1. Parmentier Y, et al. “Direct and quantitative evaluation of the human CYP3A4 contribution (fm) to drug clearance using the in vitro SILENSOMES model.” Xenobiotica 47 (2017): 562-575.
   URL：https://www.tandfonline.com/doi/full/10.1080/00498254.2016.1208854
2. Parmentier Y, et al. “Direct and quantitative evaluation of the major human CYP contribution (fmCYP) to drug clearance using the in vitro SILENSOMES™ model.”Xenobiotica (2018): in press.
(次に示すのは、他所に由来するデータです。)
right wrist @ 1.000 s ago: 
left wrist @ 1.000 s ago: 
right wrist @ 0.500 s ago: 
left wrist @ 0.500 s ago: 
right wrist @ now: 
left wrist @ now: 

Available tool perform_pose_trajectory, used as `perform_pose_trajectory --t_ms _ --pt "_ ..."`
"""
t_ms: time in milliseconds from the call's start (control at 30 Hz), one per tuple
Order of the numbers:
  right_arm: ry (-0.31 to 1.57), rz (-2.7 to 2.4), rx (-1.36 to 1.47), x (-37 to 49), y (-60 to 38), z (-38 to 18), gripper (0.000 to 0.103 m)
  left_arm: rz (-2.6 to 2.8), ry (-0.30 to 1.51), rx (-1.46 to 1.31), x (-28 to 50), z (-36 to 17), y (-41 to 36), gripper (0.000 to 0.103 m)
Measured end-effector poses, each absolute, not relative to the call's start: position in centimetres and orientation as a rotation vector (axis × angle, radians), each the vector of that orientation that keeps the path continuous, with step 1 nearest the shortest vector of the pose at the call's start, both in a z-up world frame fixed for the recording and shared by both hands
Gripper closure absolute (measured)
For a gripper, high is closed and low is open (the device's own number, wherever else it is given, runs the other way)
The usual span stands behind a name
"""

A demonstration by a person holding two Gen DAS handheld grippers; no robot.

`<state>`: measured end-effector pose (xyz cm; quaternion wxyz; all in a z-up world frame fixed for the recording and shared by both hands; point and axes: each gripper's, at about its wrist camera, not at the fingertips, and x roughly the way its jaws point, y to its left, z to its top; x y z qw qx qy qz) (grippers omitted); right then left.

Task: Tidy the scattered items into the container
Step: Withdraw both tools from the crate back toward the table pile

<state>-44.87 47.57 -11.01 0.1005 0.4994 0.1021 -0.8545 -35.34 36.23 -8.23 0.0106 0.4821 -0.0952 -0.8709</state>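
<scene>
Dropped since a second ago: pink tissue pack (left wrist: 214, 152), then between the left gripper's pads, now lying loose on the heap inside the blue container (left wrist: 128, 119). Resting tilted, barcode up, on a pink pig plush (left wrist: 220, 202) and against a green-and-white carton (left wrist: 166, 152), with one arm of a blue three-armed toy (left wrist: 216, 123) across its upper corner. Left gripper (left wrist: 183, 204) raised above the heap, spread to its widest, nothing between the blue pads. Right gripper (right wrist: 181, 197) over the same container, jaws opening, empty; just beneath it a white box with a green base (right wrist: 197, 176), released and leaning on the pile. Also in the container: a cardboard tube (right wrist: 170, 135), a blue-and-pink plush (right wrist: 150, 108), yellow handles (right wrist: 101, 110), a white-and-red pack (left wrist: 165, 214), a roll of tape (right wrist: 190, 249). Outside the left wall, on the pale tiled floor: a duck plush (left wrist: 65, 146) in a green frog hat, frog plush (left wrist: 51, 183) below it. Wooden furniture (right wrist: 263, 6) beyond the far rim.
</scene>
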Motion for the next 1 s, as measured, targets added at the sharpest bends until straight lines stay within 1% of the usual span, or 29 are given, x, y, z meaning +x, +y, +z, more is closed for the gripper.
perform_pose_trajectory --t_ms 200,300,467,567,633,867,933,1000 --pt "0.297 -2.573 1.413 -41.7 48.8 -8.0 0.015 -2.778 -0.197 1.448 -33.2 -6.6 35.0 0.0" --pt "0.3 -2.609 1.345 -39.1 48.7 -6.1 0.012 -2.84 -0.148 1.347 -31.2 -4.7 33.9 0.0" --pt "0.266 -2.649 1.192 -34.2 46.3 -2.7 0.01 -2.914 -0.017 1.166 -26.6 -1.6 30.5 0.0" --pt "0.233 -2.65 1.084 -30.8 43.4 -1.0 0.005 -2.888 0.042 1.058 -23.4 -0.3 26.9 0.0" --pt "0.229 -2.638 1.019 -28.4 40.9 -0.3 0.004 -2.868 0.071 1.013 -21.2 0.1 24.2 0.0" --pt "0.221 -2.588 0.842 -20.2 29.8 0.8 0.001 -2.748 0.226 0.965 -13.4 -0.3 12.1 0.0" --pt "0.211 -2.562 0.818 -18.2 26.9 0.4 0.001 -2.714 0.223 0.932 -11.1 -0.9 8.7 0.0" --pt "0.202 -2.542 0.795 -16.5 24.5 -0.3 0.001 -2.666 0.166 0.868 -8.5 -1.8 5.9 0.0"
   URL：https://www.tandfonline.com/doi/full/10.1080/00498254.2017.1422156
3. Crespi CL, Penman BW. “Use of cDNA-expressed human cytochrome P450 enzymes to study potential drug-drug interactions.” Advances in Pharmacology 43 (1997): 171-188.
4. Venkatakrishnan K, von Moltke LL, Greenblatt DJ. “Human cytochromes P450 mediating phenacetin O-deethylation in vitro: Validation of the high affinity component as an index of CYP1A2 activity.” Journal of Pharmaceutical Sciences 87 (1998): 1502-1507.